A few weeks ago I visited a secondary school writing class and was given an insight to what is happening when subjects such as English have to be marked to the mechanistic standards of the NCEA.
The students told me that when they get their exam papers back they find practically no imprint from the markers except for the underlining of certain words. Dull words, judging by the students' tone. They have the impression, more or less confirmed by teachers, that their work is assessed largely on the use of expected words.
But educationists, of all people, should know that those who understand a subject very well are actually less likely to use the jargon of it. Students who have really mastered a subject will be able to discuss it in ordinary language.
That is particularly true of English, where good students will have an aversion to ugly conventional terms and cliche. But it is also true of history, social studies, economics and, I suspect, of mathematics and any of the sciences that require deductive thinking.
When you read the work of scholars you notice that first-class minds typically express themselves in everyday terms. They let nothing obscure the clarity of their ideas. It is the second-rate who need to use academic code to signal their credentials and to lend false respectability to propositions that become banal or ridiculous when translated into clear English.
Sadly, the study and administration of education seems to be dominated by the second-class. Even to understand what they have done to school examinations requires a translation of terrible terms such as "standards-based assessment" and "norm referencing".
Professor Warwick Elley is one first-rate educational theorist who has always said the NCEA's standards-based assessment could not be applied to all academic exercises and he looks to be vindicated by the backtrack on the scholarship exam this week.

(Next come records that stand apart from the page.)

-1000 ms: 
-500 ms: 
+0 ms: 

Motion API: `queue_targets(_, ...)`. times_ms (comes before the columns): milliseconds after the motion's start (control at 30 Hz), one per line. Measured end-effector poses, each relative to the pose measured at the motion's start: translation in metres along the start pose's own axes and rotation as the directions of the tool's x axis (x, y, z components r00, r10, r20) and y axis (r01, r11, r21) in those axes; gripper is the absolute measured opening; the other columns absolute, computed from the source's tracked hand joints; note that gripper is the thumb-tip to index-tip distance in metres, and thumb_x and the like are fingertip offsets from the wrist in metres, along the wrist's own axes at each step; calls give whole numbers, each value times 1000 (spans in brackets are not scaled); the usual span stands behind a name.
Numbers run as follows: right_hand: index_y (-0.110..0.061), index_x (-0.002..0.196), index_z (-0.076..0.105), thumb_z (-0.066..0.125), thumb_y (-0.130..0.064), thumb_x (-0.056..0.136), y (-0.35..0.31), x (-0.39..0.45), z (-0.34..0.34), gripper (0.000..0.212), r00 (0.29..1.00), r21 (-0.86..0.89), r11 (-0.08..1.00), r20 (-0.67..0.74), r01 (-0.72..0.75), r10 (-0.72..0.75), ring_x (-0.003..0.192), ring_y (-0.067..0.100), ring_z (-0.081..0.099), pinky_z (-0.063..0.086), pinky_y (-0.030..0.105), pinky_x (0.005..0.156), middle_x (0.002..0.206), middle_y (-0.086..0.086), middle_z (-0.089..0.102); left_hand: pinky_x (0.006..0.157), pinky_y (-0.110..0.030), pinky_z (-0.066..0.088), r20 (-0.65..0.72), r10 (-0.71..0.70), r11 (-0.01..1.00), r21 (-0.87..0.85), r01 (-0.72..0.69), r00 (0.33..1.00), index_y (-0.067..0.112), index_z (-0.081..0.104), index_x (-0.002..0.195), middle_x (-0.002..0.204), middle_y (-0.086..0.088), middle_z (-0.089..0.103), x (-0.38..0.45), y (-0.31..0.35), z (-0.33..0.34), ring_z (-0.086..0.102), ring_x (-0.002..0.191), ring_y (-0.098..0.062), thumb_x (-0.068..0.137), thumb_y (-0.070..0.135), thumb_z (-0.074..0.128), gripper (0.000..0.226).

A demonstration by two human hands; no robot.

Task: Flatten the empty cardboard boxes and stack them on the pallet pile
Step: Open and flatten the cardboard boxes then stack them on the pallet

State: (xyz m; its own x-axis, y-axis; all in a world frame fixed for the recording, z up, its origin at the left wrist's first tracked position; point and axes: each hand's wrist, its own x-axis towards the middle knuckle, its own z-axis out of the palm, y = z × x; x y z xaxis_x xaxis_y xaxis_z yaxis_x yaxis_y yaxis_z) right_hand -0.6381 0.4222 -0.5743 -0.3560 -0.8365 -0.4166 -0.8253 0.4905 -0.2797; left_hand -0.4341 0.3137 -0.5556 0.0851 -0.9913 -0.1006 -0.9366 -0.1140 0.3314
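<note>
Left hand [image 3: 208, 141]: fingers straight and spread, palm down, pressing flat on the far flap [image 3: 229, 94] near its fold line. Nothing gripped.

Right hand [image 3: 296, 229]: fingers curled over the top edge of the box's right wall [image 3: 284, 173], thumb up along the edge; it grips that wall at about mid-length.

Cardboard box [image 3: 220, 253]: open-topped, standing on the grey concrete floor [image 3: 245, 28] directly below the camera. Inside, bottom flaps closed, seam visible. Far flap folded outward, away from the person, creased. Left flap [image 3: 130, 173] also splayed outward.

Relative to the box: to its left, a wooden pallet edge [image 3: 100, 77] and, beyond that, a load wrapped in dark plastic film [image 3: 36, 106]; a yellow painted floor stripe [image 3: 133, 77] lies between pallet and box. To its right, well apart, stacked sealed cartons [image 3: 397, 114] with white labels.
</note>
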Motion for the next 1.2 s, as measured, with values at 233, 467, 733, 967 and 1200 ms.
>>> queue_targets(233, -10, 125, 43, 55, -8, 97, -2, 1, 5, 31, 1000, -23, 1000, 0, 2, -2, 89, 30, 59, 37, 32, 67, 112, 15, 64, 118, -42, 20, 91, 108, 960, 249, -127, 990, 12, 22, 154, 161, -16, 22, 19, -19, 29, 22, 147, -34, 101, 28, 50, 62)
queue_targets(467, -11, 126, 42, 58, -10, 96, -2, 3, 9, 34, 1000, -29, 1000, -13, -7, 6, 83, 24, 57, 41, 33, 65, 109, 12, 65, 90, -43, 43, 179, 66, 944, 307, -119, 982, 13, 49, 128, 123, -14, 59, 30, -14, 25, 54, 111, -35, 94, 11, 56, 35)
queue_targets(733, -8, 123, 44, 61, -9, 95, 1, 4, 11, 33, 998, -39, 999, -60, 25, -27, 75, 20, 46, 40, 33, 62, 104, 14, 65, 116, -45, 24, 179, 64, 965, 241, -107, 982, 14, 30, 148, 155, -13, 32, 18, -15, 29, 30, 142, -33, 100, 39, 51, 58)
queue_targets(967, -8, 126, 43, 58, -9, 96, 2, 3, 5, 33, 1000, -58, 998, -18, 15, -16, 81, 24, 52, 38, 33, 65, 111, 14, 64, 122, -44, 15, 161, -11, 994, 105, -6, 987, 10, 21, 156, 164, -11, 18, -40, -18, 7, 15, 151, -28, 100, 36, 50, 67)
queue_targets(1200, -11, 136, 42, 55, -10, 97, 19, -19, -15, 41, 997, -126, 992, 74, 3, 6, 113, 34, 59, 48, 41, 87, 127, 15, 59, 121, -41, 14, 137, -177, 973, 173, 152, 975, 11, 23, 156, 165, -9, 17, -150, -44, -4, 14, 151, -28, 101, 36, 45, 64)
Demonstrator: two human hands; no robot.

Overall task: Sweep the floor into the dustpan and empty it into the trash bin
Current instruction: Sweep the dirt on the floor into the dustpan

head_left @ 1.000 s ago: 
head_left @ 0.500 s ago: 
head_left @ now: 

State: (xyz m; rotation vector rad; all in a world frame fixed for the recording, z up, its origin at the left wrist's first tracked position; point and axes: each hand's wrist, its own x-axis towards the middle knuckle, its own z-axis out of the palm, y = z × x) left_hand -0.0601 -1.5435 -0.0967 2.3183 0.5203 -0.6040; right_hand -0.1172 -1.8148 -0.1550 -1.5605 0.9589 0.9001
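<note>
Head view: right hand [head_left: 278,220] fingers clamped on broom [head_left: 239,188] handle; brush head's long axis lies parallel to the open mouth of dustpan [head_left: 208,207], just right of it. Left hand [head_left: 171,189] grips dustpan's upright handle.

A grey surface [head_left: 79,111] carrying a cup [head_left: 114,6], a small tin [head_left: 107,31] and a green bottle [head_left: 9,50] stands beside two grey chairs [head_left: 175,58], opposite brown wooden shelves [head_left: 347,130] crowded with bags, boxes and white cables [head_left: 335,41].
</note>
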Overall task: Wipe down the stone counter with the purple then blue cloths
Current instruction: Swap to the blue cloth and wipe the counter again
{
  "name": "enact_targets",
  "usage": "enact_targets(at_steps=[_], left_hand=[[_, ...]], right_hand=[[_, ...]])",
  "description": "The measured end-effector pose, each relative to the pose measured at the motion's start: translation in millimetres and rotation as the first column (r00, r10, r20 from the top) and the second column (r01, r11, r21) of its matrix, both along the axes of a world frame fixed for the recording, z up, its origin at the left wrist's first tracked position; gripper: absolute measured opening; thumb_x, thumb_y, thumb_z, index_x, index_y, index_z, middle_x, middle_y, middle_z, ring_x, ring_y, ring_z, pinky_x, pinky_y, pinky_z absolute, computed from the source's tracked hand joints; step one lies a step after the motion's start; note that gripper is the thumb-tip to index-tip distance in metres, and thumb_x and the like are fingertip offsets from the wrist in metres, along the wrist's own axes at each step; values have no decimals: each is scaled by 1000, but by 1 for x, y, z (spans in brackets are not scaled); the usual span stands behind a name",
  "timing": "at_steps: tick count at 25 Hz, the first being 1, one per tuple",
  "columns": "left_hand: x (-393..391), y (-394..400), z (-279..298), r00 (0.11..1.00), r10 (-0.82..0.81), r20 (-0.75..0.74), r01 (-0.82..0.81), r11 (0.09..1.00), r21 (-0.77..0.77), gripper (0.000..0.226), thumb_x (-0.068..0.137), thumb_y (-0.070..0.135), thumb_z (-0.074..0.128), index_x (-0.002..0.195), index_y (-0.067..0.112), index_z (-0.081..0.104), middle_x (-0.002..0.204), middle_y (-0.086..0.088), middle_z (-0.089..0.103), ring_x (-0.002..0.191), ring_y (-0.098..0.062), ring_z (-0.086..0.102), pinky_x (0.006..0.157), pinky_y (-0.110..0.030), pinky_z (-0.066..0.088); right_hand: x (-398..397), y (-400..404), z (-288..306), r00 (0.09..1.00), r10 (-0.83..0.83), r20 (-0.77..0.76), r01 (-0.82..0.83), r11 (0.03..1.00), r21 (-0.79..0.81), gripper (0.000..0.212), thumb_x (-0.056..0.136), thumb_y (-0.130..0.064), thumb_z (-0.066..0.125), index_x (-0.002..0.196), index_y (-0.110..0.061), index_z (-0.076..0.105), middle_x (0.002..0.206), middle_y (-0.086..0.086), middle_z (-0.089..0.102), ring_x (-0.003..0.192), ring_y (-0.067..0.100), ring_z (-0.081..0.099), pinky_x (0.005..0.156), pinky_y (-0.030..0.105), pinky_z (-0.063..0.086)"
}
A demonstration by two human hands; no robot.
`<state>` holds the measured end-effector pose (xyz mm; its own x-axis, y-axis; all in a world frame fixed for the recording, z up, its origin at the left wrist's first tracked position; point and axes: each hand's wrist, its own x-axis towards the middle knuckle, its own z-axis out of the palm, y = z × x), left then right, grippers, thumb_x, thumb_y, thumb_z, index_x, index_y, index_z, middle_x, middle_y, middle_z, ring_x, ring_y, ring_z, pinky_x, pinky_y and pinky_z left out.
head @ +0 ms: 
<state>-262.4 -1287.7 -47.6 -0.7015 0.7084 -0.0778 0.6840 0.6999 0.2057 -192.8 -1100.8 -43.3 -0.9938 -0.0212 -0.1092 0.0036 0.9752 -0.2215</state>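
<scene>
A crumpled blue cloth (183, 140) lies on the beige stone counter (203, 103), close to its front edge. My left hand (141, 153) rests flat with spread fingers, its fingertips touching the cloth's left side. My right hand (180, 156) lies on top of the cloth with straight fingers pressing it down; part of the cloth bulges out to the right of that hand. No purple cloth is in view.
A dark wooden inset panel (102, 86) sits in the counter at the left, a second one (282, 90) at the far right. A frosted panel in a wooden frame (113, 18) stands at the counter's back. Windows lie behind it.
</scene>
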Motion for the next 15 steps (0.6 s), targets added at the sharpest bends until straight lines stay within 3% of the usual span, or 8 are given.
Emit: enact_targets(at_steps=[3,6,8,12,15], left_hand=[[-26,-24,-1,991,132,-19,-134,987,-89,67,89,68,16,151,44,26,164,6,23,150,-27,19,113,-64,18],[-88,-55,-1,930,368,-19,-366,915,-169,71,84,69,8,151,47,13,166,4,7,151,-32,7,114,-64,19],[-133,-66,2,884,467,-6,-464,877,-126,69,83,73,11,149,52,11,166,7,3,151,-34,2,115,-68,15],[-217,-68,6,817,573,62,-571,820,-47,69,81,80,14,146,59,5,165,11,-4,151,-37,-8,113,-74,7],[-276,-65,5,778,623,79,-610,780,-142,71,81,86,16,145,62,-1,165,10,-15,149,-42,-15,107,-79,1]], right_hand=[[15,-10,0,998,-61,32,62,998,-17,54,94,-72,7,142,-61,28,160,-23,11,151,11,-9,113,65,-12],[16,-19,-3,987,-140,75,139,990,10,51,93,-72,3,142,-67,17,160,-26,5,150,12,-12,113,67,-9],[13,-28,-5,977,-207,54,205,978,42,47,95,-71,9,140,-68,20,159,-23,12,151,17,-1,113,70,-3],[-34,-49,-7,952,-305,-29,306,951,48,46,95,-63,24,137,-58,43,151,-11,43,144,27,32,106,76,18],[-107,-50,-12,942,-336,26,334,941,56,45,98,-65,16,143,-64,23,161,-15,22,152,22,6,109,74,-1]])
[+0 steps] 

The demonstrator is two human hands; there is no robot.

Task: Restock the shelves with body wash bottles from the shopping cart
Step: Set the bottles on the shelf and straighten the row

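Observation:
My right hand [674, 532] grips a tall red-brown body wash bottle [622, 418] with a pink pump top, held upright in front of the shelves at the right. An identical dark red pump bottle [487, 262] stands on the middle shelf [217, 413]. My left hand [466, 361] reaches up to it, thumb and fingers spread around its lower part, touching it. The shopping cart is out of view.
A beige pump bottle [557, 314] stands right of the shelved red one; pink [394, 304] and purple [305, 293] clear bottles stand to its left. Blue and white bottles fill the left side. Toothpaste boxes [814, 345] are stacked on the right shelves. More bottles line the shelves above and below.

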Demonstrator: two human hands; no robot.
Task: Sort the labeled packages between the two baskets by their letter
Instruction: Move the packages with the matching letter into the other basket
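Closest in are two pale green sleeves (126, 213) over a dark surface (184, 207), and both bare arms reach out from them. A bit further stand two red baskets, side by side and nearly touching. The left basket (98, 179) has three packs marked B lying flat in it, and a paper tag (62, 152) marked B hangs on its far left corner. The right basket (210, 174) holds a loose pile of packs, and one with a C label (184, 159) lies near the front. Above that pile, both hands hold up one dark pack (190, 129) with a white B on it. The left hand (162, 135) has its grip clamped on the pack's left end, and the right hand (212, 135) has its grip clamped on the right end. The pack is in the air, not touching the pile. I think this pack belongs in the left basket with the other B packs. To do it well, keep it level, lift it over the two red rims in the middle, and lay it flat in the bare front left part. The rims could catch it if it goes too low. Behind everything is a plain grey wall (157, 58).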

Standards-based assessment, Professor Elley explains, is the kind of test you face for a driving licence. If you answer the questions correctly and demonstrate the required driving skills, you pass. If you can't, you don't.
It is a matter of setting a reasonable standard and it doesn't matter how many pass or fail - the standard is objective and fixed. "Norm referencing" is quite the opposite. If driving tests were norm-referenced, they would give us all a mark out of 100 and only the top 50 per cent would probably be given a licence.
If education theorists had used labels such as objective assessment and comparative assessment the problem now might not be so hard to grasp.
School exams used to be comparative ranking exercises.
There was nothing objective about the standard required in School Certificate, for example. They would look at the spread of marks and the mid-point would become the standard. If the average result was over 50 per cent they would conclude the standard set by the exam was too low and they would scale all the marks down. If not enough students reached 50 per cent it must have been too hard and they would scale them up.
That always sounds diabolical to me but practically everybody in education thinks it legitimate. It was not the reason they decided to change to an objective system.
The change came because comparative tests are unfair to those who know a subject but not as well as most of their contemporaries. It was as though you would be refused a driving licence because, while you had shown you could drive safely, most others taking the test drove better than you.
Professor Elley is one of those who see nothing wrong with comparative ranking, though he would not use it for driver licensing. He has long argued that objective tests are fine for some purposes but not for others. When I listened to those English students a few weeks ago I began to see what he means.
How do you set objective standards for a subject like English? Well, he would concede, some components of the subject can be objectively measured fairly easily. Spelling is either right or wrong and the professor cites the spelling level tests we had at primary school as an early, perfectly good use of "standards-based assessment".
But when you go beyond the fairly mechanical rules of spelling and grammar, how do you define objective standards for, say, literary appreciation or written expression?
On the evidence I heard, they have resorted to a mechanical standard for those as well. Use certain words and you will get credit. Use a few more and you achieve merit, I guess. Recite the whole damned academic lexicon and you are considered excellent. Unless the exam reformers can do much better than this, the NCEA is doomed.
* John Roughan is a Herald assistant editor.